__DIRECTIONS__
Restate the listing below with no word altered.

__COLLECTED MATERIAL__
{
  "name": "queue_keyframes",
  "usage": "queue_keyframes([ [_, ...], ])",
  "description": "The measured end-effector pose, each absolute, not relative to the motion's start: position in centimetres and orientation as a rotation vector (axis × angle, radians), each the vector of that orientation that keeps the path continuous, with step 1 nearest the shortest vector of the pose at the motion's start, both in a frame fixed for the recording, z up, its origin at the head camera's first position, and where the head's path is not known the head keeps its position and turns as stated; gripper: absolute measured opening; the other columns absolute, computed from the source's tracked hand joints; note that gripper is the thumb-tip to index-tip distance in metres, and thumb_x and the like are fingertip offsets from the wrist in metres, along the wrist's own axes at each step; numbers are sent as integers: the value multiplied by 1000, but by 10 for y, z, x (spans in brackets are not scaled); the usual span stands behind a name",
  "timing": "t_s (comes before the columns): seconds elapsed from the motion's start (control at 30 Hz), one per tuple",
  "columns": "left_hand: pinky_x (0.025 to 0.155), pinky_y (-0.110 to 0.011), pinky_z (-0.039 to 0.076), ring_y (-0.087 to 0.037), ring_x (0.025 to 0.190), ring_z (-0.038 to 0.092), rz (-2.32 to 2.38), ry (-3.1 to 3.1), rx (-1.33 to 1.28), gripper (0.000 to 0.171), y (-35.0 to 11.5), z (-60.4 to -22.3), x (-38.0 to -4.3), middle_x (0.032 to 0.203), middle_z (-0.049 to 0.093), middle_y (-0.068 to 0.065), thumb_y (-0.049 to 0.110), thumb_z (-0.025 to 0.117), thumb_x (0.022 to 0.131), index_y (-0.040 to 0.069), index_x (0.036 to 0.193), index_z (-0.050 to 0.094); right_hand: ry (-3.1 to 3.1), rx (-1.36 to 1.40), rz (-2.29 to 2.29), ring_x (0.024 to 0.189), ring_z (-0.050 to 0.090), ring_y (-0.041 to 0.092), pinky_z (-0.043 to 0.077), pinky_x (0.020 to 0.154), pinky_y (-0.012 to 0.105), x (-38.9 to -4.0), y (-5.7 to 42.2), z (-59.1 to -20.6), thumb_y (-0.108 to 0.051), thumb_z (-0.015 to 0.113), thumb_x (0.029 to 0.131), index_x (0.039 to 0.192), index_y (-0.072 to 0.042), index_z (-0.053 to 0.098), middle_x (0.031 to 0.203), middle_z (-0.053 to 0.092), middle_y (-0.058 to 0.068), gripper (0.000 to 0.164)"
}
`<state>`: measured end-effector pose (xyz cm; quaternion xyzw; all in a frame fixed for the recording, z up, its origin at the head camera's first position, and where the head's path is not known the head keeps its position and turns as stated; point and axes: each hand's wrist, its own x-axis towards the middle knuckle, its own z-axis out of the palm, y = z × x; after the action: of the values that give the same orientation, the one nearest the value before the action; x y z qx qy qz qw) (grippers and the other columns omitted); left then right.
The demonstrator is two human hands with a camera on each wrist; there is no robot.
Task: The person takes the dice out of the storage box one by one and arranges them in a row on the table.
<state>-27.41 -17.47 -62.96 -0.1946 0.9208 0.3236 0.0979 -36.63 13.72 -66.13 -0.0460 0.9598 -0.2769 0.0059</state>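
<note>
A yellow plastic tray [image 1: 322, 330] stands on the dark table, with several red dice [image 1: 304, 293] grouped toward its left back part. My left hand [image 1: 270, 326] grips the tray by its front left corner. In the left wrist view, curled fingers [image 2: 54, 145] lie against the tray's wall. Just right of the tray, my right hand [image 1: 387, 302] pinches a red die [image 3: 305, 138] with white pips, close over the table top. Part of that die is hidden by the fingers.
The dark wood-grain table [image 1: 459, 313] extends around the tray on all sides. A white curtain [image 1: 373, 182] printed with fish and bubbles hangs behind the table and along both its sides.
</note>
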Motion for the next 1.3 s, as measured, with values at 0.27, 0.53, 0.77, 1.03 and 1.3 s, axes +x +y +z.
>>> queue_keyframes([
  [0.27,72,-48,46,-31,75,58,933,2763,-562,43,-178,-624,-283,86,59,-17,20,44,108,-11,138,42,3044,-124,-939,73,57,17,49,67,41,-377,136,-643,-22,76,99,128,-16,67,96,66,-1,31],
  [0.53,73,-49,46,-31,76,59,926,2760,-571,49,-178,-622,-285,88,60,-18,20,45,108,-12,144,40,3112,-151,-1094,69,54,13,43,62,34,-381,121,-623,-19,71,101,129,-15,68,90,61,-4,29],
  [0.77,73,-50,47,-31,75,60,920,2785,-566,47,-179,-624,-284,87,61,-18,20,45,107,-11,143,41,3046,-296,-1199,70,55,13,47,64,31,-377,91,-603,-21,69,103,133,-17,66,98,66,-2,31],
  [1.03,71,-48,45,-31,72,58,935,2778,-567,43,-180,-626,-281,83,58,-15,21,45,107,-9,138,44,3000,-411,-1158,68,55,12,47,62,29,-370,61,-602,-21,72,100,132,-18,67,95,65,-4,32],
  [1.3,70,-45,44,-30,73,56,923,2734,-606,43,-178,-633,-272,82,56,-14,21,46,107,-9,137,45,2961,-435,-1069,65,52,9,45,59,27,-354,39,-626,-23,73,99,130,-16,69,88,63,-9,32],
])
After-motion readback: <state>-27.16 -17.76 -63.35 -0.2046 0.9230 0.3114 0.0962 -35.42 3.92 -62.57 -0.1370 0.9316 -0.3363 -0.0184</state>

__FINAL ANSWER__
{
  "name": "queue_keyframes",
  "usage": "queue_keyframes([ [_, ...], ])",
  "description": "The measured end-effector pose, each absolute, not relative to the motion's start: position in centimetres and orientation as a rotation vector (axis × angle, radians), each the vector of that orientation that keeps the path continuous, with step 1 nearest the shortest vector of the pose at the motion's start, both in a frame fixed for the recording, z up, its origin at the head camera's first position, and where the head's path is not known the head keeps its position and turns as stated; gripper: absolute measured opening; the other columns absolute, computed from the source's tracked hand joints; note that gripper is the thumb-tip to index-tip distance in metres, and thumb_x and the like are fingertip offsets from the wrist in metres, along the wrist's own axes at each step; numbers are sent as integers: the value multiplied by 1000, but by 10 for y, z, x (spans in brackets are not scaled); the usual span stands behind a name",
  "timing": "t_s (comes before the columns): seconds elapsed from the motion's start (control at 30 Hz), one per tuple",
  "columns": "left_hand: pinky_x (0.025 to 0.155), pinky_y (-0.110 to 0.011), pinky_z (-0.039 to 0.076), ring_y (-0.087 to 0.037), ring_x (0.025 to 0.190), ring_z (-0.038 to 0.092), rz (-2.32 to 2.38), ry (-3.1 to 3.1), rx (-1.33 to 1.28), gripper (0.000 to 0.171), y (-35.0 to 11.5), z (-60.4 to -22.3), x (-38.0 to -4.3), middle_x (0.032 to 0.203), middle_z (-0.049 to 0.093), middle_y (-0.068 to 0.065), thumb_y (-0.049 to 0.110), thumb_z (-0.025 to 0.117), thumb_x (0.022 to 0.131), index_y (-0.040 to 0.069), index_x (0.036 to 0.193), index_z (-0.050 to 0.094); right_hand: ry (-3.1 to 3.1), rx (-1.36 to 1.40), rz (-2.29 to 2.29), ring_x (0.024 to 0.189), ring_z (-0.050 to 0.090), ring_y (-0.041 to 0.092), pinky_z (-0.043 to 0.077), pinky_x (0.020 to 0.154), pinky_y (-0.012 to 0.105), x (-38.9 to -4.0), y (-5.7 to 42.2), z (-59.1 to -20.6), thumb_y (-0.108 to 0.051), thumb_z (-0.015 to 0.113), thumb_x (0.029 to 0.131), index_x (0.039 to 0.192), index_y (-0.072 to 0.042), index_z (-0.053 to 0.098), middle_x (0.031 to 0.203), middle_z (-0.053 to 0.092), middle_y (-0.058 to 0.068), gripper (0.000 to 0.164)"
}
`<state>`: measured end-effector pose (xyz cm; quaternion xyzw; all in a frame fixed for the recording, z up, its origin at the head camera's first position, and where the head's path is not known the head keeps its position and turns as stated; point and axes: each hand's wrist, its own x-axis towards the middle knuckle, its own z-axis out of the palm, y = z × x; after the action: of the values that give the same orientation, the one nearest the value before the action; x y z qx qy qz qw) (grippers and the other columns omitted); left then right.
The demonstrator is two human hands with a camera on each wrist; there is no robot.
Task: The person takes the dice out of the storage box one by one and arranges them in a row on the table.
<state>-27.41 -17.47 -62.96 -0.1946 0.9208 0.3236 0.0979 -36.63 13.72 -66.13 -0.0460 0.9598 -0.2769 0.0059</state>
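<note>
A yellow plastic tray [image 1: 322, 330] stands on the dark table, with several red dice [image 1: 304, 293] grouped toward its left back part. My left hand [image 1: 270, 326] grips the tray by its front left corner. In the left wrist view, curled fingers [image 2: 54, 145] lie against the tray's wall. Just right of the tray, my right hand [image 1: 387, 302] pinches a red die [image 3: 305, 138] with white pips, close over the table top. Part of that die is hidden by the fingers.
The dark wood-grain table [image 1: 459, 313] extends around the tray on all sides. A white curtain [image 1: 373, 182] printed with fish and bubbles hangs behind the table and along both its sides.
</note>
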Motion for the next 1.3 s, as measured, with values at 0.27, 0.53, 0.77, 1.03 and 1.3 s, axes +x +y +z.
>>> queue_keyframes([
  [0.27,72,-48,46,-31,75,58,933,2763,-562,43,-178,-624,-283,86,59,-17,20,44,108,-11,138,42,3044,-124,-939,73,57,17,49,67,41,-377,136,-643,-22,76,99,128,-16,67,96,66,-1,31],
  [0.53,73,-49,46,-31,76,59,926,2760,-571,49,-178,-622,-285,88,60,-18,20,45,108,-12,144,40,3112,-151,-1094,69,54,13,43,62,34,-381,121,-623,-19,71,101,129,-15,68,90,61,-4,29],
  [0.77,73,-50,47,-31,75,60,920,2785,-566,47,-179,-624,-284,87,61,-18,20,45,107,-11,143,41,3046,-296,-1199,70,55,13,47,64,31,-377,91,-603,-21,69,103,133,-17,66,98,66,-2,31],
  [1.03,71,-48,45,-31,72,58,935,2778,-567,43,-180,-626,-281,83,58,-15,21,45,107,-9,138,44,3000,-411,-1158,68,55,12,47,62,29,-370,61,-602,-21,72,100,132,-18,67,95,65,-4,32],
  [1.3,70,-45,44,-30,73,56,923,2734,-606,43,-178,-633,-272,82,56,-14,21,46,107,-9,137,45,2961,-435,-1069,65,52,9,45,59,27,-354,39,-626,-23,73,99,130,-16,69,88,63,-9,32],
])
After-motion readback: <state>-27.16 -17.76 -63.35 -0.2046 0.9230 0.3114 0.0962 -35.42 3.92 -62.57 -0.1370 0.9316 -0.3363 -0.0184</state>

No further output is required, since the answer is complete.